### GOAL OF THE EXERCISE:
The data should be written out in full, exactly as it stands, and the pictures dropped.

### SUPPLIED DATA:
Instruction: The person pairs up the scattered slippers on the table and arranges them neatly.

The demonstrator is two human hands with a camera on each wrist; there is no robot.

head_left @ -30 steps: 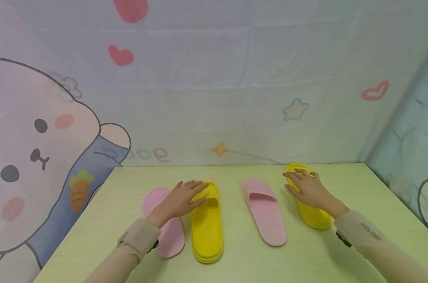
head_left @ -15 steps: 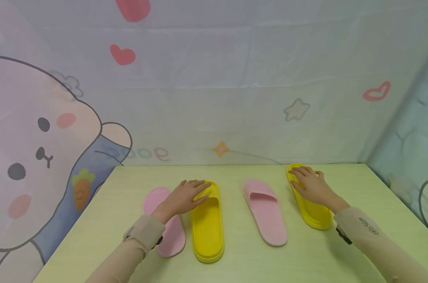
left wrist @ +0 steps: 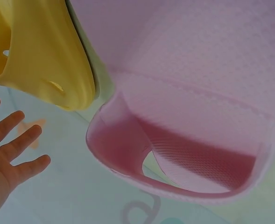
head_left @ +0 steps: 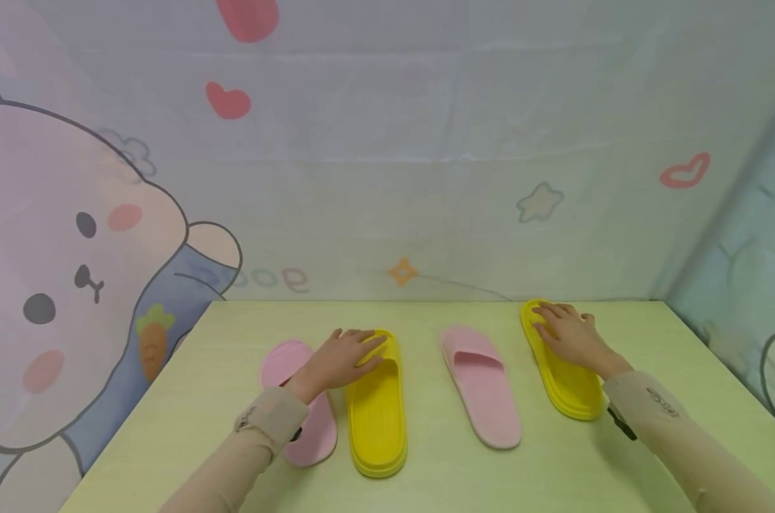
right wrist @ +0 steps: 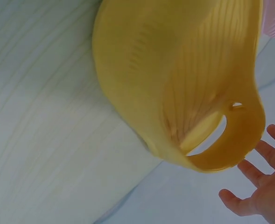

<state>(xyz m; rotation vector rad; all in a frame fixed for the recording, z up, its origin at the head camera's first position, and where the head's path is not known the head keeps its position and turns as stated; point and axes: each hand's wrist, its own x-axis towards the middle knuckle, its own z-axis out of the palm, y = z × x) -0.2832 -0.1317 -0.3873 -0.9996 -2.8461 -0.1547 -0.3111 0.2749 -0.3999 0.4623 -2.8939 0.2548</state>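
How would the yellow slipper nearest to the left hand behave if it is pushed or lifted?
The yellow slipper looks unlikely to roll or tip, because its long, broad sole lies on the table. It is probably light for its size, as it seems moulded in foam or plastic. Its strap, an open arch, may flex.

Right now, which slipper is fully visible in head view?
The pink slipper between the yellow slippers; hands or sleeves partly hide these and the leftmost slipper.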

### ANSWER FOR THE TASK:
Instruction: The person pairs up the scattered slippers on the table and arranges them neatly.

The demonstrator is two human hands with a camera on each wrist; there is no robot.

head_left @ -30 steps: 
head_left @ -15 steps: 
left wrist @ +0 steps: 
head_left @ +0 steps: 
right wrist @ +0 steps: 

<state>(xyz m; rotation vector rad; all in a frame fixed for the recording, z up, its origin at the head camera's first position, and where the head's path is not known the head keeps its position and turns as stated; point and axes: each hand's wrist, its own x-axis towards the middle knuckle, its own z-axis out of the palm, y = z × x) -0.2832 -0.1317 -0.3873 -0.9996 -2.8461 -0.1547 -0.3111 0.2749 -0.3999 0.4623 -2.8939 0.2548</state>
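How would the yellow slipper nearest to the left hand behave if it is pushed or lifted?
The yellow slipper looks unlikely to roll or tip, because its long, broad sole lies on the table. It is probably light for its size, as it seems moulded in foam or plastic. Its strap, an open arch, may flex.

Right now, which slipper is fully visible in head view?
The pink slipper between the yellow slippers; hands or sleeves partly hide these and the leftmost slipper.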

What appears above is the complete answer.